Die Kawhi Leonard Transfer-Saga bringt neue Probleme für die Clippers mit sich
Nach monatelangen Ermittlungen zu den angeblichen Verstößen der Los Angeles Clippers gegen die Gehaltsobergrenze bei der Bezahlung von Kawhi Leonard hat die NBA ihre Ergebnisse bisher nicht veröffentlicht.
Sportjournalist Pablo Torre hat zahlreiche Beweise gesammelt, darunter Dokumente, Zahlungsnachweise und sogar persönliche Zeugenaussagen, die aufzeigen, wie Clippers-Besitzer Steve Ballmer ein Unternehmen nutzte, um Leonard für Scheinjobs zu bezahlen – ein klarer Verstoß gegen die Gehaltsgrenze der Liga.
Aus diesem Grund haben die Toronto Raptors den Transfer gestoppt, der ihren ehemaligen Finals-MVP zurück nach Kanada bringen sollte.
Wie Michael Scotto von HoopsHype kürzlich berichtete, ist dies jedoch nicht der einzige Deal, der wegen des Leonard-Skandals auf Eis liegt.

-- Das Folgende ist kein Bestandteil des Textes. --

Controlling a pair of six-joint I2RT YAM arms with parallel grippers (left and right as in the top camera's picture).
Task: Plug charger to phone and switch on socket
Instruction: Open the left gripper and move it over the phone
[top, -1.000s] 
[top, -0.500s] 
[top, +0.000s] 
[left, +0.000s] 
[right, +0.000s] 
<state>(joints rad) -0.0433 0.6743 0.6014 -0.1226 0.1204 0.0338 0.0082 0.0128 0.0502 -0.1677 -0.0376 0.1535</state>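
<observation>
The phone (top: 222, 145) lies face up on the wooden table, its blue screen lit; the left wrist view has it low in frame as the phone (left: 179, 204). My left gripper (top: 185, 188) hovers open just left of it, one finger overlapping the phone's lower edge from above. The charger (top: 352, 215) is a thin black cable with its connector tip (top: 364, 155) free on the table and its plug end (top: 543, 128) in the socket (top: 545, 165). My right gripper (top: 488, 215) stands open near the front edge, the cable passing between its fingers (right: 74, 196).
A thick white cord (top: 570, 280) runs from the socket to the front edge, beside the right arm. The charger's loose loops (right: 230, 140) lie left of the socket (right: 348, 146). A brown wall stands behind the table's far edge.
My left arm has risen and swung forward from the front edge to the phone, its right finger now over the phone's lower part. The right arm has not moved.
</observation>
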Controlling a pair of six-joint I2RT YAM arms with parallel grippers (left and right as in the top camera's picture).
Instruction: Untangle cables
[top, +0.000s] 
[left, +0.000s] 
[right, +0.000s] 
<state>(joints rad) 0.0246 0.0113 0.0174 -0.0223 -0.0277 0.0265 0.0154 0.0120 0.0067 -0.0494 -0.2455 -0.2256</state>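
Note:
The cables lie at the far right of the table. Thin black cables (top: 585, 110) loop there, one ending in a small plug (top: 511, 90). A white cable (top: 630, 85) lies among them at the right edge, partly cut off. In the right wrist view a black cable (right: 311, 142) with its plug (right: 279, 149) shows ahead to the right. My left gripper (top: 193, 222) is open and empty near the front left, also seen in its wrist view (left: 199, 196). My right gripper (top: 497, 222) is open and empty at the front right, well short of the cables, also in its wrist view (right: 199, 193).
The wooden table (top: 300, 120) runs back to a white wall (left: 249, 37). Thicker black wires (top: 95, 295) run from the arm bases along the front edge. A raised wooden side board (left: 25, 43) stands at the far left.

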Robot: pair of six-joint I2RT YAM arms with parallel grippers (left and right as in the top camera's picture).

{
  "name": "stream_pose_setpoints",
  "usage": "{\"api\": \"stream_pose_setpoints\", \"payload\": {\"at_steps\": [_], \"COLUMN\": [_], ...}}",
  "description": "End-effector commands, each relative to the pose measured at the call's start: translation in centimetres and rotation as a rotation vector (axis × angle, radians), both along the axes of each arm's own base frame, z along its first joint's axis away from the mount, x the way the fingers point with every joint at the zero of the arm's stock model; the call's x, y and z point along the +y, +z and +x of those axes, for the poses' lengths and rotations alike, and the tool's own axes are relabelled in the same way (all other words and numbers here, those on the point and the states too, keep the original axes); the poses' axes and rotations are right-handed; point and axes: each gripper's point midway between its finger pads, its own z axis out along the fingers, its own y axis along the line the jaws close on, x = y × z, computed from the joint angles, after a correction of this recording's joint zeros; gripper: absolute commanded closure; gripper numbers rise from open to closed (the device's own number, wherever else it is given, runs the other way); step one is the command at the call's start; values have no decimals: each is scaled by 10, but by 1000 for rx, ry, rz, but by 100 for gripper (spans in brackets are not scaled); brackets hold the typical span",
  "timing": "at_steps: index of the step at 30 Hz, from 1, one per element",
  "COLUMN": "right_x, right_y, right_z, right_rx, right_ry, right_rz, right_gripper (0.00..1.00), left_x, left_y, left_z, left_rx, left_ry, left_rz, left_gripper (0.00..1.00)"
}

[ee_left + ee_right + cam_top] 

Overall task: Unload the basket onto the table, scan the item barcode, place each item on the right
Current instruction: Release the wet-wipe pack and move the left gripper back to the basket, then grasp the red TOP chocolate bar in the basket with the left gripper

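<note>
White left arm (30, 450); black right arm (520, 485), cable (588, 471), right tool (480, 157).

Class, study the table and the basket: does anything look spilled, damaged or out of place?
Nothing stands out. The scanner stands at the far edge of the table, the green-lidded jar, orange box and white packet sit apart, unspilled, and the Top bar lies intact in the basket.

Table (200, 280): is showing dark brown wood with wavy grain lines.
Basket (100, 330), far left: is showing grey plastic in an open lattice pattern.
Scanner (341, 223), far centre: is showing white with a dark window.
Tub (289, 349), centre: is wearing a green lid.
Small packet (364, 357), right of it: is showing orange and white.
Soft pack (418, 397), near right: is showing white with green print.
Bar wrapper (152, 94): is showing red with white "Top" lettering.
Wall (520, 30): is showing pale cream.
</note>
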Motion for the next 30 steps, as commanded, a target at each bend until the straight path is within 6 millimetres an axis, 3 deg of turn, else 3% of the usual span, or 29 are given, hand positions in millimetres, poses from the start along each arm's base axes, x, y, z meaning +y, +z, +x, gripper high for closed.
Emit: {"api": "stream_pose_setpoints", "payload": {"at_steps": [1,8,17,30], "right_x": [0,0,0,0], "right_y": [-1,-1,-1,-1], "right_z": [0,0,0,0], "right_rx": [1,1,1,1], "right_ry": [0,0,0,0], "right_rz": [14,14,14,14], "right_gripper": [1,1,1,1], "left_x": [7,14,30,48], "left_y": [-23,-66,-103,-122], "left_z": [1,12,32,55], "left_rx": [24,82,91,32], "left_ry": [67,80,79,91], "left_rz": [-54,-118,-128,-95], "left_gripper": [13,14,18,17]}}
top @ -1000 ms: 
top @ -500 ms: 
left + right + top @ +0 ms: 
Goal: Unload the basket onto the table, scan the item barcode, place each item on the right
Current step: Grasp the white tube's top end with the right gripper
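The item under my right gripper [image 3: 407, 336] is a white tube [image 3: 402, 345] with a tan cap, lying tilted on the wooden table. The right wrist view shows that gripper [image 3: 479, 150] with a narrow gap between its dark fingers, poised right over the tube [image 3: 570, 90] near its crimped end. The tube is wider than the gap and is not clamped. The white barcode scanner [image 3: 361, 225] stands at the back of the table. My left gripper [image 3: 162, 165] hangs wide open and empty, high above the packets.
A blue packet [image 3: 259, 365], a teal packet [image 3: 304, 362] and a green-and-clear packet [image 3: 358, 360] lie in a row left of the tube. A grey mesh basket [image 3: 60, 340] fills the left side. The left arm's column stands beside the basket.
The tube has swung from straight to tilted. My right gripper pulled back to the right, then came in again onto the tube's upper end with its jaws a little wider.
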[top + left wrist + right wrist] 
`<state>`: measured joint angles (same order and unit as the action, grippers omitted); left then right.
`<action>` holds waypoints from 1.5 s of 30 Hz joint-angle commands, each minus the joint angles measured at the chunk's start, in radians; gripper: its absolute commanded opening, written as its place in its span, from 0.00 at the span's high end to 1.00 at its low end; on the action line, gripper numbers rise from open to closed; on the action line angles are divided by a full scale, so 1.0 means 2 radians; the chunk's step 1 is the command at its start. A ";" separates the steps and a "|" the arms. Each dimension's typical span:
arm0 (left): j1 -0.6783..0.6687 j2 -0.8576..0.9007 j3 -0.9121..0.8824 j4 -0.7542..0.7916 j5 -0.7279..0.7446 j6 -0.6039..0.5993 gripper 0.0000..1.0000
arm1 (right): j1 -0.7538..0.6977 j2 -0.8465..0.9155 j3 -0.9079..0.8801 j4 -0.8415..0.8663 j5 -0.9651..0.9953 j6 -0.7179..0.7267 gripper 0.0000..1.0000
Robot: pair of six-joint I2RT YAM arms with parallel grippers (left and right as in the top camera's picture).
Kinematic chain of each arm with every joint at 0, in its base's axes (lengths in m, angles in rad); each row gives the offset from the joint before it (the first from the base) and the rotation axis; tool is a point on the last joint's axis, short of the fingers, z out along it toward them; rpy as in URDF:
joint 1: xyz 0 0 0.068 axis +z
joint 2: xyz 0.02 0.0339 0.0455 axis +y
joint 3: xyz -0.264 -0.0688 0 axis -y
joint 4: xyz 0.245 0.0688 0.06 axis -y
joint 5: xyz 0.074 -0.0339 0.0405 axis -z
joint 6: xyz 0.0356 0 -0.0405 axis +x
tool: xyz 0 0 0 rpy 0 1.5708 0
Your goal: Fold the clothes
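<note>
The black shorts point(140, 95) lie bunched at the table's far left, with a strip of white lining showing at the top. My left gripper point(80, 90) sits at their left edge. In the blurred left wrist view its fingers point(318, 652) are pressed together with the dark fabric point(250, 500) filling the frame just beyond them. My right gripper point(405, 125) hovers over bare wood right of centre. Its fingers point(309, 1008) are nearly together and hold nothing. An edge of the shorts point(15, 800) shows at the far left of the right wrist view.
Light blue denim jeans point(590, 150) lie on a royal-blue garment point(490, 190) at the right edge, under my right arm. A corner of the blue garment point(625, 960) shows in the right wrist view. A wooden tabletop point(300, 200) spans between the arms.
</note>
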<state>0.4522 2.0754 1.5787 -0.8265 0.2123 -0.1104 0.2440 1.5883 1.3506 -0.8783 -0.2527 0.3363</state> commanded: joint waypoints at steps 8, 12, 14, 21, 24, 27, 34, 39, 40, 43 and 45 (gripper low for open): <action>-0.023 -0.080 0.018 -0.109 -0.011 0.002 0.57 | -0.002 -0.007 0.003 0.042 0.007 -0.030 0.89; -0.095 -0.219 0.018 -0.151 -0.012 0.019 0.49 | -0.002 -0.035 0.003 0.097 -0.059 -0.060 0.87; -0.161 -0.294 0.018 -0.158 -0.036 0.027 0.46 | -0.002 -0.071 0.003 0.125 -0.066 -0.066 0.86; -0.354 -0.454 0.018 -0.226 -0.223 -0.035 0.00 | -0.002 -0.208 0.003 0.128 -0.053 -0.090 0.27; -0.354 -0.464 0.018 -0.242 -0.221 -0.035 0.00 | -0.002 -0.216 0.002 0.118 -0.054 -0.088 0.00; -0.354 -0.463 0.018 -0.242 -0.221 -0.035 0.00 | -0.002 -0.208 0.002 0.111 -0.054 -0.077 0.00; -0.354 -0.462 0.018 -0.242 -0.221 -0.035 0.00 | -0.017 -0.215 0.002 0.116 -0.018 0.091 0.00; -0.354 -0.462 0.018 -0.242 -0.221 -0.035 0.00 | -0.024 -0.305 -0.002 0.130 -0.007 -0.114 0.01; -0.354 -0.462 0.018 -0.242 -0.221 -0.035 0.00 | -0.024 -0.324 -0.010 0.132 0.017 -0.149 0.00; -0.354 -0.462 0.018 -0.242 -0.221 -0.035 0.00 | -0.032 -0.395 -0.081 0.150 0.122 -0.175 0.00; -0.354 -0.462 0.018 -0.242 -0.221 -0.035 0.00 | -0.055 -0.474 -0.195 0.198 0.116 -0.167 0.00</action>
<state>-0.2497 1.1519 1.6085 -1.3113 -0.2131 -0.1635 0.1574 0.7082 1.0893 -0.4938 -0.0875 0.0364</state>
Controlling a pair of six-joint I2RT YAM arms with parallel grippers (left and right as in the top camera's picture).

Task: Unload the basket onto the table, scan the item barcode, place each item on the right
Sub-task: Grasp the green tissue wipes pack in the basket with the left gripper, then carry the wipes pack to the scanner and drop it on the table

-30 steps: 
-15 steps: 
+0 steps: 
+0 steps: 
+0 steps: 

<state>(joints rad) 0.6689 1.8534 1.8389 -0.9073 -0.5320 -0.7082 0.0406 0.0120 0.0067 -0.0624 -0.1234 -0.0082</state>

Die Clippers müssen weiterhin eine Entscheidung zu Bennedict Mathurin treffen
„Die Los Angeles Clippers zeigen weiterhin Interesse daran, den eingeschränkten Free Agent Bennedict Mathurin erneut zu verpflichten, wie Ligaquellen HoopsHype mitteilten“, schrieb Scotto. „Allerdings zögern die Clippers, weitreichende Kaderentscheidungen zu treffen, solange die Aspiration-Ermittlung gegen Kawhi Leonard läuft und seinen erwarteten Transfer zu den Toronto Raptors verzögert.“
Scotto zufolge beobachten auch andere Teams Mathurin und möchten mit den Clippers über einen Sign-and-Trade-Deal für den eingeschränkten Free Agent verhandeln.
„Zudem hat Mathurin, der in der vergangenen Saison mit durchschnittlich 17,6 Punkten seine bisher beste Leistung erzielte, das Interesse mehrerer Teams geweckt, die an einem Sign-and-Trade-Verfahren interessiert sind“, ergänzte Scotto.
Die vorliegenden Beweise – die teilweise auch einer Grand Jury vorgelegt wurden – sind belastend, und die lange Dauer bis zu einer Entscheidung ist überraschend.
Sollte sich die Schuld der Clippers bestätigen, könnten sie von Kommissar Adam Silver mit harten Sanktionen belegt werden, unabhängig von Steve Ballmers Einfluss im NBA Board of Governors.
Angesichts der bestehenden Unsicherheiten scheint es jedoch so, als würden die Hände der Clippers vorerst gebunden bleiben.